## Lottery probability update

It was reported last year that the national lottery of Israel featured the exact same 6 numbers (out of 45) twice in the same month, and statistics professor Isaac Meilijson of Tel Aviv University was quoted as saying that “the incident of six numbers repeating themselves within a month is an event of once in 10,000 years.”

I shouldn’t mock when it comes to mathematics–after all, I proved a false theorem once! (Or, to be precise, my collaborator and I published a false claim which we thought we’d proved, thus we thought was a theorem.)
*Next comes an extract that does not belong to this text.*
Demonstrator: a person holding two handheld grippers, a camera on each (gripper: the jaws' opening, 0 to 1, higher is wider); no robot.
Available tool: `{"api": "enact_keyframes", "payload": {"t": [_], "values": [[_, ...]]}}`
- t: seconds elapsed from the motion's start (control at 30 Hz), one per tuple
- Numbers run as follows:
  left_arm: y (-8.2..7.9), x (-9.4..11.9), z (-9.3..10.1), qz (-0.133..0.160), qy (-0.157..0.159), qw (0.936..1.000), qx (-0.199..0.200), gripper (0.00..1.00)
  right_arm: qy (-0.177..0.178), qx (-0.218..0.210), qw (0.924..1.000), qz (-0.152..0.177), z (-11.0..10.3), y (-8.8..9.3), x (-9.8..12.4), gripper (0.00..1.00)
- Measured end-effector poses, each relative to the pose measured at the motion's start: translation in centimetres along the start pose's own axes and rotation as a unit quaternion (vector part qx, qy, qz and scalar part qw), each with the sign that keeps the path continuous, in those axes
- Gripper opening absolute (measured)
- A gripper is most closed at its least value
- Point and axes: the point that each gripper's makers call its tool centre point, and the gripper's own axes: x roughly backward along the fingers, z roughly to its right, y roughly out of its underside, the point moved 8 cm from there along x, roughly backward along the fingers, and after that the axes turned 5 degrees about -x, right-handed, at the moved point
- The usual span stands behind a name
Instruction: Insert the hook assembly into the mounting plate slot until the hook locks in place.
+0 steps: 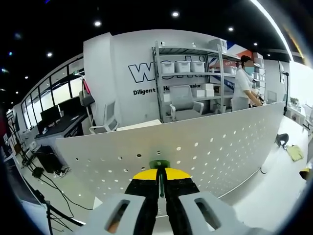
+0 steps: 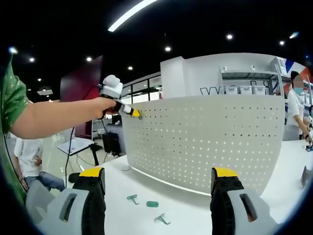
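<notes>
Hook assembly: a small green part sits pinched between the yellow tips of the left gripper, right at the face of the white pegboard mounting plate; contact with a slot cannot be confirmed.
Left gripper, seen from the right gripper view: held up at the plate's upper left corner by the person's bare forearm; its fingers are clenched on the hook.
Right gripper: fingers spread wide apart with nothing between them, low over the tabletop, well apart from the plate.
Spare parts: three green pieces lie on the tabletop in front of the plate, a hook-shaped one, a flat oblong one, and another hook-shaped one.
Risk 1: the hook is tiny against the row of holes; a slight tilt of the left gripper would likely put the tab against solid plate instead of a slot, and it would not lock.
Risk 2: the grip covers most of the part, so a hard push could make it slip or twist in the fingers and drop.
Risk 3: the plate stands upright and nothing braces it; pushing near its top edge may rock or shift it.
Risk 4: raising the right gripper could lose the spare parts from sight.
Surface: white, smooth tabletop, lightly glossy.
Room: open office; desks with monitors at left, grey chair, metal shelving with bins, a standing person in white at right; ceiling spotlights.
</notes>
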Motion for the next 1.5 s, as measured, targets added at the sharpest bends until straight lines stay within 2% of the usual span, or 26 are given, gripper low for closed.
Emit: {"api": "enact_keyframes", "payload": {"t": [0.57, 0.97, 1.5], "values": [[-1.5, -0.2, -0.2, 0.01, -0.002, 0.9999, -0.007, 0.03, 0.001, -0.002, 1.0, -0.001, 0.1, 0.1, -0.1, 0.91], [-1.5, -0.3, -0.2, 0.017, -0.003, 0.9998, -0.005, 0.03, 0.001, -0.004, 1.0, -0.004, 0.1, 0.3, -0.2, 0.9], [-1.0, -0.6, 0.1, 0.006, -0.001, 0.9999, -0.01, 0.03, 0.003, -0.002, 1.0, -0.005, 0.2, 0.3, 0.1, 0.9]]}}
So let me retract the mockery and move, first to the mathematics and then to the statistics.

First, how many possibilities are there in pick 6 out of 45? It’s (45*44*43*42*41*40)/6! = 8,145,060. Let’s call this number N.
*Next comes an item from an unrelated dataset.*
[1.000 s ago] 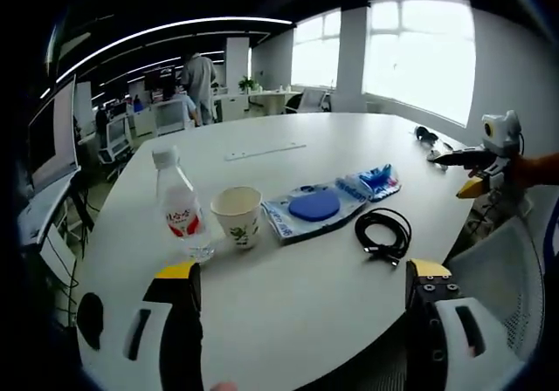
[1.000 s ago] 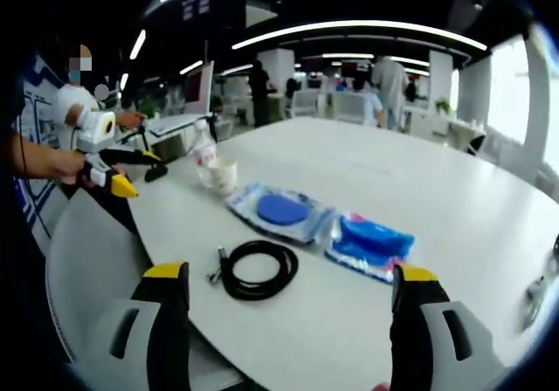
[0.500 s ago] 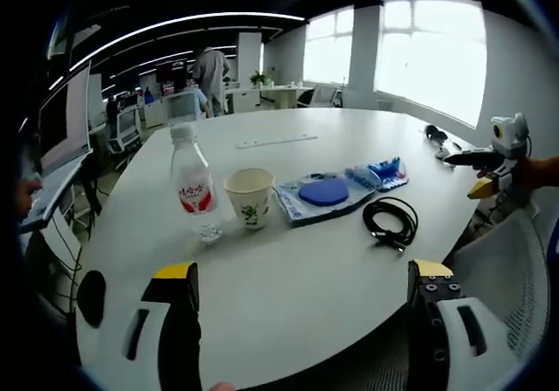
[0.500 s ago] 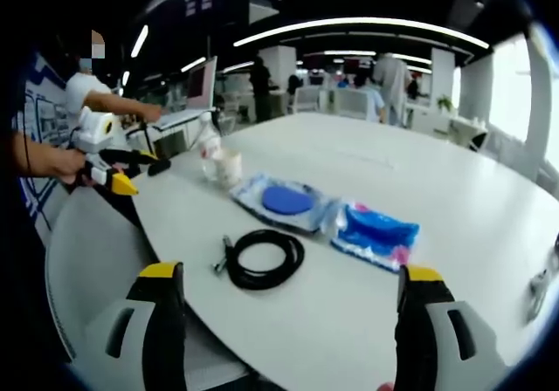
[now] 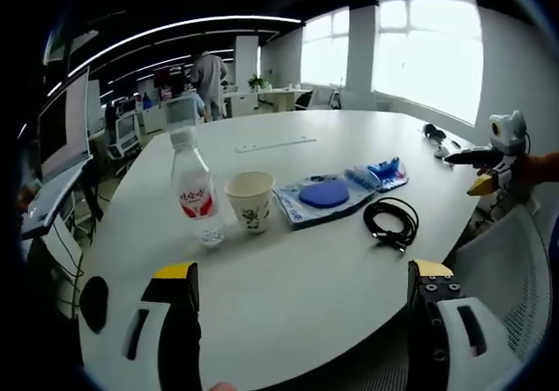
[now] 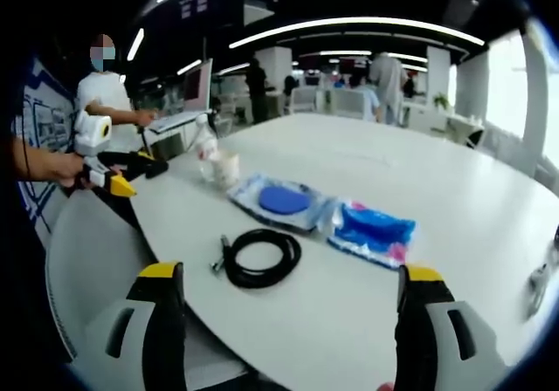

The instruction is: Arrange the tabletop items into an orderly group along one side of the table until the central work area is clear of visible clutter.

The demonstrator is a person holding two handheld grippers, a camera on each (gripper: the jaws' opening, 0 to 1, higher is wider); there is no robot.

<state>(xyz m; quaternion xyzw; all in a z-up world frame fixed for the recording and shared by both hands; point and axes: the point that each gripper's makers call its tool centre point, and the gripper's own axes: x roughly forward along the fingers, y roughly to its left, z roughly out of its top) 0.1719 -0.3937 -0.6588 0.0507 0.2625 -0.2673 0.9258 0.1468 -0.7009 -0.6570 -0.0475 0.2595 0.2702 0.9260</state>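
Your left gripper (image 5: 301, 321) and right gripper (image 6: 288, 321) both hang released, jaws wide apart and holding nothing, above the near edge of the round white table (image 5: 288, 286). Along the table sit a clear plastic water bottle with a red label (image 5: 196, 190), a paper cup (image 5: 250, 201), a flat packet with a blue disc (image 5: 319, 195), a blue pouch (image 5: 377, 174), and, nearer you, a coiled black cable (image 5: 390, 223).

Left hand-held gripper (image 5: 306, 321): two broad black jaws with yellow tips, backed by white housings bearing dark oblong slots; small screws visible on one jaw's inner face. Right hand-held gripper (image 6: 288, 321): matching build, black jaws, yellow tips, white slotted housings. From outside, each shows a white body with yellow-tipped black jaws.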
Second, what’s the probability that the same numbers repeat in a single calendar month? I’ve been told that the Israeli lottery has 2 draws per week, That’s 104/12=8.67 draws per month. Or maybe they skip some holidays, so let’s say 100/12=8.33 draws per month. In either case, it’s 8 or 9 per month. Or maybe they’re using the Jewish calendar, in which a month has approximately 28 days. Let’s just assume that for simplicity, so there are 8 draws per month.

If the probability of winning is 1/N, and there are 8 draws in a month, the probability of no repeats is ((N-1)/N)*((N-2)/N))*…*((N-7)/N). So the probability of at least one repeat is 1 minus this. Plugging in the numbers gives 3.44*10^(-6), or 1 in 291,000.
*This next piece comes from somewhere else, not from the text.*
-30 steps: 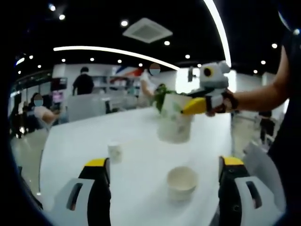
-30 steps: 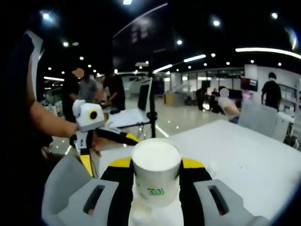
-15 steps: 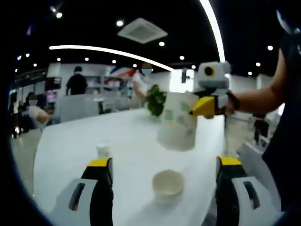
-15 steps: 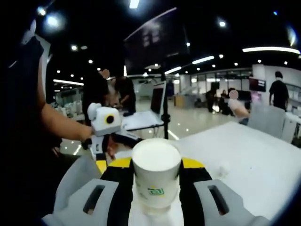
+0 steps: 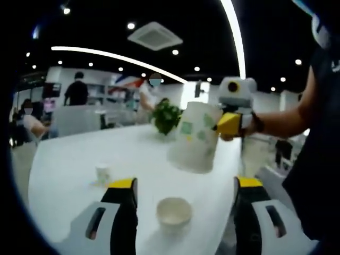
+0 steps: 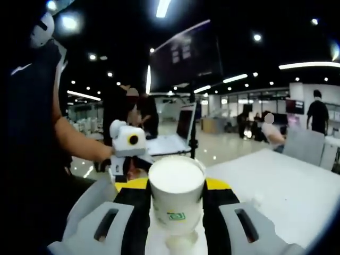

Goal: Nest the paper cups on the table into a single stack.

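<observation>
Pinching a large cup [image 6: 176, 197], right gripper [image 6: 176, 212] hovers; left gripper [image 5: 183, 223] spread, seemingly empty.

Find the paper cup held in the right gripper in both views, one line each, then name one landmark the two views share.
Left gripper view: the held cup hangs right of centre, above the table, pinched by the right gripper.
Right gripper view: the held cup sits low at centre between the yellow-tipped jaws, its open mouth facing the camera.
Shared landmark: the white table.
</observation>
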Available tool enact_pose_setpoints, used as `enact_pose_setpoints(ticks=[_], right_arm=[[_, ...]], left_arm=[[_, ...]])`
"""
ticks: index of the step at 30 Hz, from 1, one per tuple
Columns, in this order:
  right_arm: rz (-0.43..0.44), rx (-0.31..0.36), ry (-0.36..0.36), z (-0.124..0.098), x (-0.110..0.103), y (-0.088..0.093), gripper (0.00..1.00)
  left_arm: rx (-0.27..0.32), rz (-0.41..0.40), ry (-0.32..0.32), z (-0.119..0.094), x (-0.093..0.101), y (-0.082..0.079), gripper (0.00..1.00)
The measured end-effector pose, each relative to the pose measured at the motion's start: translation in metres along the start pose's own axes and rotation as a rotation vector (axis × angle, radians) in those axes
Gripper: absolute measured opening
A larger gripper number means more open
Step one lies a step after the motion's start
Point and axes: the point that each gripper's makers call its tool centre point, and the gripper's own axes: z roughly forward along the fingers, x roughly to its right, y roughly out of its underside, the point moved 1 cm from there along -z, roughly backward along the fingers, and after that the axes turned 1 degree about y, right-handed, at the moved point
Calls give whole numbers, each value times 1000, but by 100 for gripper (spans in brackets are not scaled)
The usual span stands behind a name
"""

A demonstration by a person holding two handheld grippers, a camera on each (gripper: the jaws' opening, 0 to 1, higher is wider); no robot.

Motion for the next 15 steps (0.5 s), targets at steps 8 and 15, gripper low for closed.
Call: enact_pose_setpoints(ticks=[8,15], right_arm=[[7,46,-19,1,-7,-9,35],[34,59,-28,-5,-11,-7,35]], left_arm=[[76,-81,150,1,27,-16,56],[99,-65,203,2,39,-20,46]])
Another way to do this “birthday problem” computation is to realize that, with 8 possibilities, there are 8*7/2=28 possible pairs, thus the probability of a repeat is approximately 28/N, which again comes to 3.44*10^(-6).

What’s the probability of this happening at least once in a year? A year has 12 or 13 Jewish-calendar months–I vaguely recall they have the extra month 7 years out of every 19?–so that would come to (12 + 7/19)*3.44*10^(-6) = 4.25*10^{-6}, or 1 in 23,500 years.

1 in 23,500 years, that’s close to the 1 in 10,000 that we’re looking for. But I forgot a factor of 2. We could have a match (two identical sets of lottery numbers) less than a month apart, but not in the same month? (For example, once at the end of January and once at the beginning of February, or the equivalent months in the Jewish calendar.) That would count as twice within a month, too. Counting these events gives you something close to another factor of 2. So that would get us down to 1 in 12,000 years, or maybe something like 1 in 150,000 if the factor of 2 is an overcorrection. One could do the calculation more precisely. But I’ll go with the 1 in 10,000 since that was what was reported by the Israeli mathematician.

But wait a second . . .How many lotteries are there out there? A quick Wikipedia search yields the tollowing:
– 62 international lotteries. I think I’m undercounting here because it looks like several countries have multiple “Pick m out of n” lotteries but I’m counting each country only once.
– 46 states or jurisdictions of the United States have lotteries. Some of these appear to be joint between states, however.
I think a safe approximate guess is 100 major lotteries worldwide.

These lotteries have different rules–some are more frequent than twice a week, some less frequent, some are easier to win than “pick 6 out of 45,” some are harder to win. But a quick calculation is that if the Israeli lottery will have a repeat in a single month, once in 10,000 years, that if there are 100 lotteries out there, you’ll see ” the incident of six numbers repeating themselves within a month” roughly once in 100 years. That’s the number I’d give if I were asked. To me, the 1 in 10,000 makes the event seem more rare than it is, given that there are so many lotteries out there. Maybe it makes sense to report 1 in 10,000 in an Israeli newspaper, but in a U.S. paper, I think the 1 in 100 number makes more sense, and also fits better with our intuition that rare things happen but that extremely rare things are extremely rare–unless there are a lot of chances for them to occur.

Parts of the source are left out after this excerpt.